В большой зале, с двумя зеркалами в простенах, картинами-премиями «Нивы» в золотом багете, с парой карточных столов и дюжиной венских стульев, было пустынно и скучно. Маленькая гостиная тесно набита пестрой мягкой мебелью, горками с «приданым», серебром и чайной посудой; ее украшали три лампы, одна другой больше. В темной, без окон, спальне, кроме широкой кровати, стояли сундуки, шкапы, от них исходил запах листового табаку и персидской ромашки. Эти три комнаты всегда были пусты, а хозяева теснились в маленькой столовой, мешая друг другу. Тотчас после утреннего чая, в восемь часов, хозяин с братом раздвигали стол, раскладывали на нем листы белой бумаги, готовальни, карандаши, блюдца с тушью и принимались за работу, один на конце стола, другой против него. Стол качался. Он загромождал всю комнату, когда из детской выходила нянька с хозяйкой, они задевали углы стола.

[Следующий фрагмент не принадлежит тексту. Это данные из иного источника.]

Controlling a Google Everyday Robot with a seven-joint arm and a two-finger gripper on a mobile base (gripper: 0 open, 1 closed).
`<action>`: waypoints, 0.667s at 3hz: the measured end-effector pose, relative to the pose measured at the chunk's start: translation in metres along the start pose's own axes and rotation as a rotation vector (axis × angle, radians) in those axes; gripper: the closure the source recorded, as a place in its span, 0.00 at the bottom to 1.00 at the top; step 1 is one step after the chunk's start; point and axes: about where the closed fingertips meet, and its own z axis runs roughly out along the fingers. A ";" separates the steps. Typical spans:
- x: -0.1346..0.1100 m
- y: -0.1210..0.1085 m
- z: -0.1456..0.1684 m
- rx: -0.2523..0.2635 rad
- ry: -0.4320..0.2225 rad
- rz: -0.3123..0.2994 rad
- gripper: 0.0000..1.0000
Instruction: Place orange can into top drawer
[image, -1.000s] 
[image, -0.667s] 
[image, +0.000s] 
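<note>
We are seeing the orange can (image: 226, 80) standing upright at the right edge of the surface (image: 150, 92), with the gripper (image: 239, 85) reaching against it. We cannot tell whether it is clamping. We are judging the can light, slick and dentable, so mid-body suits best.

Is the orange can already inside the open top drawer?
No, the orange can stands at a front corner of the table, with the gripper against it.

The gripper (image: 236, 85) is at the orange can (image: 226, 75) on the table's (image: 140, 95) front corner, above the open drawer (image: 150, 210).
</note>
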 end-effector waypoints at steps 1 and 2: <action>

– Да не шляйтесь вы тут! – кричал Виктор.

Хозяйка обиженно просила мужа:

– Вася, скажи ему, чтоб он на меня не орал!

– А ты не тряси стол, – миролюбиво советовал хозяин.

– Я – беременная, тут – тесно…

– Ну, мы уйдем работать в залу.

Но хозяйка кричала, негодуя:

– Господи, кто же в зале работает?

Из двери клозета высовывается злое, раскаленное огнем печи лицо старухи Матрены Ивановны, она кричит:

– Вот, Вася, гляди: ты работаешь, а она в четырех комнатах отелиться не может. Дворянка с Гребешка, умишка ни вершка…

Виктор ехидно смеется, а хозяин кричит:

– Довольно!

Но сноха, облив свекровь ручьями ядовитейшего красноречия, валится на стул и стонет:

– Уйду! Умру!

– Не мешайте мне работать, черт вас возьми! – орет хозяин, бледный с натуги. – Сумасшедший дом – ведь для вас же спину ломаю, вам на корм! О, звери-курицы…

Сначала эти ссоры пугали меня, особенно я был испуган, когда хозяйка, схватив столовый нож, убежала в клозет и, заперев обе двери, начала дико рычать там. На минуту в доме стало тихо, потом хозяин уперся руками в дверь, согнулся и крикнул мне:

– Лезь, разбей стекло, сними крючок с пробоя!

Я живо вскочил на спину его, вышиб стекло над дверью, но когда нагнулся вниз – хозяйка усердно начала колотить меня по голове черенком ножа. Я все-таки успел отпереть дверь, и хозяин, с боем вытащив супругу в столовую, отнял у нее нож. Сидя в кухне и потирая избитую голову, я быстро догадался, что пострадал зря: нож был тупой, им даже хлеба кусок трудно отрезать, а уж кожу – никак не прорежешь; мне не нужно было влезать на спину хозяина, я мог бы разбить стекло со стула и, наконец, удобнее было снять крючок взрослому – руки у него длиннее. После этой истории – ссоры в доме больше уже не пугали меня.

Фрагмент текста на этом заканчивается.